A Technical Primer on the Fast-Fourier Transform (FFT)

7 minute read

Published: October 25, 2023

Andrew J. Graves, Ph.D.
Updated 10/25/23

Introduction

The Fast-Fourier Transform (FFT) was one of the most important algorithms developed in the $20^{th}$ century. The FFT is still widely used in modern computing, as it is an excellent algorithm for compression, digital communications, and analyzing time-series data. The factorization that makes the FFT much faster than a brute-force implementation of the Discrete Fourier Transform (DFT) was originally identified by Gauss in 1805. The implementation of this efficient factorization on “modern” computers, however, was popularized by Cooley and Tukey in 1965. The FFT is a classic example of the divide-and-conquer technique, from which the complexity of the straightforward solution to the DFT is reduced from $\Theta(n^2)$ down to $\Theta(n \lg n)$ for the FFT.

# Import modules
import math
import cmath
import numpy as np
import matplotlib as mpl
import matplotlib.pyplot as plt

# Random test array
x = np.random.random(1024) # 2 ** 10

Mathematical description of the DFT

Warning: Greek notation to follow :)

In order to compute the DFT, we evaluate the polynomial $A(x) = \sum_{j=0}^{n-1}a_jx^j$ at $\omega_n^0, \omega_n^1, \dots, \omega_n^{n-1}$ such that

\[A(\omega_n^k) = \sum_{j=0}^{n-1}a_j\omega_n^{kj}\]

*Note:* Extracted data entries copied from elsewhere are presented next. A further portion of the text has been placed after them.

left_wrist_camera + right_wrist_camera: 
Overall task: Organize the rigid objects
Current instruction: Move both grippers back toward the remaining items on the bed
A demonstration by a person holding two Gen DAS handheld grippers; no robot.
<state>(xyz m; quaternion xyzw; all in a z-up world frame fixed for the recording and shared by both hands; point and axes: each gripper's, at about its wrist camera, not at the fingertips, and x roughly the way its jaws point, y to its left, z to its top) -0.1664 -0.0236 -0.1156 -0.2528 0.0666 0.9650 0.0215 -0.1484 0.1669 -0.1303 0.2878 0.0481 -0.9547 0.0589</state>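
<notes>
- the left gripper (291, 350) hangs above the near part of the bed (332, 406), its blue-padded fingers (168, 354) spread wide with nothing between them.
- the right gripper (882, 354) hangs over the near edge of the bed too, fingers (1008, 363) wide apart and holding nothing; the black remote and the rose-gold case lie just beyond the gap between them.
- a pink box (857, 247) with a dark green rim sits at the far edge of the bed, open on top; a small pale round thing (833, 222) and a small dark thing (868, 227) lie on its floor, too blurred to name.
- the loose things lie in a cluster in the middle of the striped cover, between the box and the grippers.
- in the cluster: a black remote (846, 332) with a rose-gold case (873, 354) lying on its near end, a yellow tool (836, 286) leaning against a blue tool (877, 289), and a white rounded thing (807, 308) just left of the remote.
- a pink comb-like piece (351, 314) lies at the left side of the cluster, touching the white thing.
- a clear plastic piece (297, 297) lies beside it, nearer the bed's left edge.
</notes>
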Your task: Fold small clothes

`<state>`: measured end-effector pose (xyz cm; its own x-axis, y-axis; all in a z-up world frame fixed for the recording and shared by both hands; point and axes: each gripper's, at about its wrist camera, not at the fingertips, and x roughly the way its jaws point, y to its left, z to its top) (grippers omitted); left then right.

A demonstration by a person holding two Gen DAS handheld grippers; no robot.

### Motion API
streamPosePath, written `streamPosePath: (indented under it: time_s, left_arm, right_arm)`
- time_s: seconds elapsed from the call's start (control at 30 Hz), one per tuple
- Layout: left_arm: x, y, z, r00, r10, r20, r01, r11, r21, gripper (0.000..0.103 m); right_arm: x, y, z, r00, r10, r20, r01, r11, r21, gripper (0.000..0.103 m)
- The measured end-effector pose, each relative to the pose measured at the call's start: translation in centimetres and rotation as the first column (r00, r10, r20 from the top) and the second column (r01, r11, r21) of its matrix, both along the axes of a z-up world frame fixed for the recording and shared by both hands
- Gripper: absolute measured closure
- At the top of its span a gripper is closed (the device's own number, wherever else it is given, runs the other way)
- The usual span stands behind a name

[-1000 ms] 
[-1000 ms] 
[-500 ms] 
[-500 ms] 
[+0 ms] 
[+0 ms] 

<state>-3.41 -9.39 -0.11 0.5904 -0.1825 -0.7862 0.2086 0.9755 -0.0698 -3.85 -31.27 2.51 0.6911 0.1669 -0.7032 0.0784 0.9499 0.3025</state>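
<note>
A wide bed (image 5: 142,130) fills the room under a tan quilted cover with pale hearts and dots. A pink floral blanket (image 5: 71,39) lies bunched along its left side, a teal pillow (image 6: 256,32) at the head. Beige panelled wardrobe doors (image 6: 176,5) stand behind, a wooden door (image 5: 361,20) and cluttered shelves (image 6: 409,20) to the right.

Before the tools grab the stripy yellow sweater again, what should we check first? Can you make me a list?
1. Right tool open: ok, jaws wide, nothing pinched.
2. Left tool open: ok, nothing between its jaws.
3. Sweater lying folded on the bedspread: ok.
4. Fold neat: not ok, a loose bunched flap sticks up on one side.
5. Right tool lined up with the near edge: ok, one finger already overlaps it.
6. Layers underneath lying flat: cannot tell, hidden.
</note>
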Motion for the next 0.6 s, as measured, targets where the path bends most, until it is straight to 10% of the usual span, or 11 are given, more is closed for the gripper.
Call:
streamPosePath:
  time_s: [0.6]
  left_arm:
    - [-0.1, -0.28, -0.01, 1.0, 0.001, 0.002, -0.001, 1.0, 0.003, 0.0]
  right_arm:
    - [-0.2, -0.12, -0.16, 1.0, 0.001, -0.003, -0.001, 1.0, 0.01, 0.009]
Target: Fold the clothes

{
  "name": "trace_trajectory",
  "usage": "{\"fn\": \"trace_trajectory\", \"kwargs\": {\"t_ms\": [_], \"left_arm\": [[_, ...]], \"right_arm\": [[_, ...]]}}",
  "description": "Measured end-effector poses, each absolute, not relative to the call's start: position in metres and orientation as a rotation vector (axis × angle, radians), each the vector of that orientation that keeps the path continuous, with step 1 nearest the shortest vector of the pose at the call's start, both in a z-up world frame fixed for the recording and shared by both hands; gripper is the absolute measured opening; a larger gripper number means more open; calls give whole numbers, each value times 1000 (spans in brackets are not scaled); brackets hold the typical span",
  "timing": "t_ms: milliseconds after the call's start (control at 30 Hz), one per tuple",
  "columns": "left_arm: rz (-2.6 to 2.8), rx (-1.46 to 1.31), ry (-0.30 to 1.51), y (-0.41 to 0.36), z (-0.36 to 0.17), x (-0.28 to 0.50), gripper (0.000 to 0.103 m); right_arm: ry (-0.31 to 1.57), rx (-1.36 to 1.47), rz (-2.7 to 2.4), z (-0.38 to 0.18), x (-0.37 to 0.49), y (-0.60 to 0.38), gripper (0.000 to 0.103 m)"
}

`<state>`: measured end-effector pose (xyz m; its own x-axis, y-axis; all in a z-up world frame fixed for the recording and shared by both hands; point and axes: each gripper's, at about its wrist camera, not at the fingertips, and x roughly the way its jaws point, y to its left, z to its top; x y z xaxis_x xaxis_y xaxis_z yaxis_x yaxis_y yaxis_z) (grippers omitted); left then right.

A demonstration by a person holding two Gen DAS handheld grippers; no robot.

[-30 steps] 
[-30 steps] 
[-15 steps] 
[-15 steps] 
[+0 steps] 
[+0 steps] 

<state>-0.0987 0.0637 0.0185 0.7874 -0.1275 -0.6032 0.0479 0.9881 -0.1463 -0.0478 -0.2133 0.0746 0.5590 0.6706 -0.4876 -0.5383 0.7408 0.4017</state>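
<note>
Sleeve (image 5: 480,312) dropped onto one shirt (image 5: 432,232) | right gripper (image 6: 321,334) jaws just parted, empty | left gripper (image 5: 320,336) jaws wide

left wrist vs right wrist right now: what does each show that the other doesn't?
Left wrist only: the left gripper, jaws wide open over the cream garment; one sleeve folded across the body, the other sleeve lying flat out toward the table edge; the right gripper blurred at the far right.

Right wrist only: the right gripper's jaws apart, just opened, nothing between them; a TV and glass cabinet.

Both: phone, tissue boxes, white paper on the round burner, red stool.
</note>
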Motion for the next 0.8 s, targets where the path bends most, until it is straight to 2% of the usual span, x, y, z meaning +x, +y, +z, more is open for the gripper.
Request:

We can express the DFT as a matrix-vector product $\textbf{y} = \textbf{V}_n\textbf{a}$, where $\textbf{V}_n$ is the Vandermonde matrix with the geometric progression and appropriate powers of $\omega_n$, $\textbf{a}$ is the coefficient vector, and $\textbf{y}$ is the computed results for the DFT.

\[\begin{pmatrix} y_0 \\ y_1 \\ y_2 \\ y_3 \\ \vdots \\ y_{n-1} \end{pmatrix} = \begin{pmatrix} 1 & 1 & 1 & 1 & \cdots & 1\\ 1 & \omega_n & \omega_n^2 & \omega_n^3 & \cdots & \omega_n^{n-1}\\ 1 & \omega_n^2 & \omega_n^4 & \omega_n^6 & \cdots & \omega_n^{2(n-1)} \\ 1 & \omega_n^3 & \omega_n^6 & \omega_n^9 & \cdots & \omega_n^{3(n-1)}\\ \vdots & \vdots & \vdots & \vdots & \ddots & \vdots \\ 1 & \omega_n^{n-1} & \omega_n^{2(n-1)} & \omega_n^{3(n-1)} & \cdots & \omega_n^{(n-1)(n-1)} \end{pmatrix} \begin{pmatrix} a_0 \\ a_1 \\ a_2 \\ a_3 \\ \vdots \\ a_{n-1} \end{pmatrix}\]

Brute-force Implementation: $\Theta(n^2)$

# Brute-force solution for Discrete Fourier Transform (DFT)
def dft(a):
    n = len(a) # signal length
    # Initialize omega matrix
    omega = np.zeros([n, n], dtype='complex')
    # Traverse the matrix
    for i in range(n):
        for j in range(n):
            # Compute the DFT
            omega[i, j] = np.exp(-2j * math.pi * j * i / n)
    return omega @ a # DFT matrix-vector product

%timeit dft(x) # prohibitively slow

1.52 s ± 65.9 ms per loop (mean ± std. dev. of 7 runs, 1 loop each)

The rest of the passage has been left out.